We can work to create a routine that starts from the moment we wake. One of the first things we’ll do daily is get dressed. Michael Easter in The Comfort Crisis points out that the stuff in our closets has grown considerably over the years. Less than a hundred years ago, in the 1930s, the average women had 36 pieces of clothing. Today, the average is four times that. Women have in the neighborhood of 150 pieces of clothing cluttering closets. Sure, men may have less, but it’s still a lot more than we used to have. Chances are if you compare your closet with that of a parent, your closet likely contains more choice than did your parents. With more stuff from which to choose, does a daily decision of what to wear become more tedious? Sometimes, looking at the chaos in our closet can make the decision on how to dress overwhelming.
There are several notable examples of high achievers that have set their wardrobe on automatic by creating their own consistent outfit. They wear either the same thing or something similar each day. Their closets are efficiently organized and the decision to dress reduced to as close to automaticity as they can find. They aren’t spending their limited brain bandwidth on clothing choices. For example, this Inc. magazine article highlights some examples of business leaders that have create routines around their wardrobes. Steve Jobs was renown for wearing the same style daily. His wardrobe consisted of turtleneck, jeans, and sneakers. He simply rotated through multiples of the same outfit over and over. Zero decision and minimal time spent on determining what to wear. He simply got up and got dressed the same way every day. Mark Zuckerberg similarly has a go to outfit. His consists of a certain brand t-shirt coupled with jeans and shoes. It’s not flashy, but seems to have worked and be working for these kinds of high achievers. Barrack Obama, as President, wore only grey and dark blue suits. Less complexity freed these high achievers to allocate their attention where it was most needed. In The Expectation Effect, David Robson writes “Obama is not alone in this energy-saving scheme. Arianna Huffington, Steve Jobs, Richard Branson, and Mark Zuckerberg are all said to have simplified their wardrobe as a way of preserving their brains for loftier tasks.” The benefit from a fixed fashion is that the routine affords efficiency. No time, no decision, just do. A separate benefit of presenting oneself consistently boosts assessments from others of one’s credibility and dependability. Moreover, one creates a personal brand by presenting themselves the same way day after day. Do you dress differently every day? How much time is spent deciding what to wear? What if your decision to dress was as automatic as brushing your teeth? Could you save time and mental anguish agonizing over what shirt to match with what pants and which socks to wear? By streamlining our style we can focus our mental energy on how we will make a difference today with our contributions instead of on what shall I wear.

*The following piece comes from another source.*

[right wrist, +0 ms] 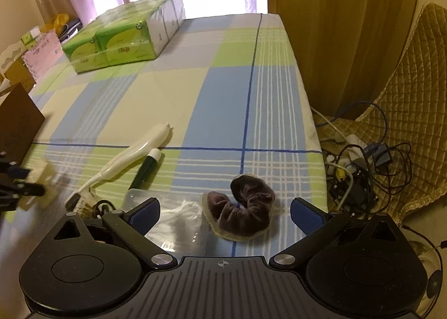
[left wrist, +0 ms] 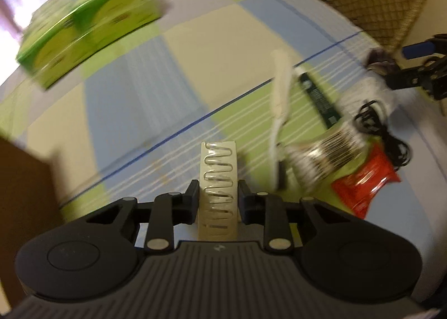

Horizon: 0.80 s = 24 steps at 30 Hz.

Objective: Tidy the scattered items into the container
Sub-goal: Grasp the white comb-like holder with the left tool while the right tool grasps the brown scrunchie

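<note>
Clamped between the fingers of the left gripper (left wrist: 218, 198): a cream card of hair pins (left wrist: 218, 179), standing upright at lower centre of the blurred left wrist view, long axis running straight ahead along the fingers. Seen again at the left edge of the right wrist view, carried above the checked tablecloth (right wrist: 195, 90). Brown cardboard (left wrist: 25, 187) at the left edge of the left wrist view, possibly the container, though too little in frame to say for certain; if so, just to the left of the held card.

Spread wide and holding nothing, the right gripper (right wrist: 225, 214), low over a dark velvet scrunchie in a clear packet (right wrist: 243, 210) at lower centre of the right wrist view, the packet lying between the blue pads (right wrist: 303, 217) and slightly right of middle. A crumpled clear bag with white contents (right wrist: 178, 221) touching its left side.

Scattered further left on the cloth: a white long-handled brush (right wrist: 131, 155) and a dark green tube (right wrist: 146, 168), both lying diagonally, lower left to upper right, side by side. Right gripper judged nearer the scrunchie; left occupied.

Also in frame: a red wrapper (left wrist: 366, 182), a coiled black cable (left wrist: 382, 129), green tissue packs (right wrist: 120, 39) at upper left.
</note>
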Each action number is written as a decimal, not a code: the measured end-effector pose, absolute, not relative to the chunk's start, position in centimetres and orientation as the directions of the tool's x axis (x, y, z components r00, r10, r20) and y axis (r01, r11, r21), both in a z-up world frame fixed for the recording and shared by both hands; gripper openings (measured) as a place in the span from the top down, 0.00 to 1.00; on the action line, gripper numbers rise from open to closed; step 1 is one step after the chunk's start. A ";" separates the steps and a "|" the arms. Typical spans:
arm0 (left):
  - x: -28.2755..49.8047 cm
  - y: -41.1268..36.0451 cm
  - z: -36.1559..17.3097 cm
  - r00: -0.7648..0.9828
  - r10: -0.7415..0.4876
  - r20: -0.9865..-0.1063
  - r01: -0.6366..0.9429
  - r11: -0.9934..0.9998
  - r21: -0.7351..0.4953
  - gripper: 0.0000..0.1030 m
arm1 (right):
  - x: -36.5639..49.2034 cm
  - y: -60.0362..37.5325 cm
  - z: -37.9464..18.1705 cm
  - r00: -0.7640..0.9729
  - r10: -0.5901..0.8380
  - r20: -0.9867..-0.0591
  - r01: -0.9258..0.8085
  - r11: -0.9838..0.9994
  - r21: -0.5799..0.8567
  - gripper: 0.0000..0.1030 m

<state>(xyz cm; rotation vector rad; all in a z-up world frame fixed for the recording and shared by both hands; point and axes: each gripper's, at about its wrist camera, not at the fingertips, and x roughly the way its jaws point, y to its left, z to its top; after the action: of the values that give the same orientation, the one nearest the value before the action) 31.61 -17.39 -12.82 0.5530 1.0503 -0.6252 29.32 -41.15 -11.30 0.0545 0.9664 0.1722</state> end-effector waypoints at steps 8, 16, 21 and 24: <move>30.7 -13.9 -12.6 0.364 -0.124 -0.923 0.557 0.823 0.110 0.77 | 30.7 -42.6 -12.3 0.550 0.164 -0.819 -0.082 0.986 0.142 0.29; 30.2 -13.6 -12.5 0.360 -0.121 -0.925 0.515 0.853 0.089 0.77 | 30.5 -44.8 -12.5 0.520 0.167 -0.837 -0.053 0.985 0.163 0.41; 29.7 -13.6 -12.5 0.365 -0.122 -0.923 0.507 0.858 0.087 0.77 | 30.2 -43.8 -13.3 0.511 0.173 -0.842 -0.126 0.984 0.126 0.41; 29.9 -13.7 -12.8 0.361 -0.120 -0.925 0.501 0.861 0.084 0.77 | 30.5 -43.2 -13.8 0.531 0.158 -0.833 -0.140 0.985 0.097 0.41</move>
<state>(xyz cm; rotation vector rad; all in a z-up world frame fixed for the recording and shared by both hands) 29.86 -13.65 -12.75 0.3842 1.1372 -0.4126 30.52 -43.24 -13.85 0.0190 0.9954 0.1778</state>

Tanner Guzy helps men develop a personal style. He believes in the importance of appearance yet accepts that most men aren’t interested in navigating this arena. He recommends men develop a personal uniform that helps them display reliability and credibility in their appearance while reducing decision fatigue. Guzy helps men develop a style that allows them to be taken seriously with minimal effort. Instead of considering all elements of fashion, Guzy suggests just a couple. He recommends just five neutral colors which can all be mixed and matched. He suggests avoiding patterns and working with solid colors. The one area over which he emphasizes some initial effort should be made is with respect to fit. The second priority is texture. Focusing on properly fitting clothes that reflect high quality and can easily be pulled off the hanger and put into an outfit helps men accomplish the objectives of looking good without working at it. Guzy’s approach allows individual men to come up with their own application. They can find an outfit and simply repeat it day after day like some of the examples we’ve noted. Alternately, they can have several items of different colors which they know they can pair with confidence. The versatility of the wardrobe coupled with its ease of application makes Guzy’s approach appealing to men.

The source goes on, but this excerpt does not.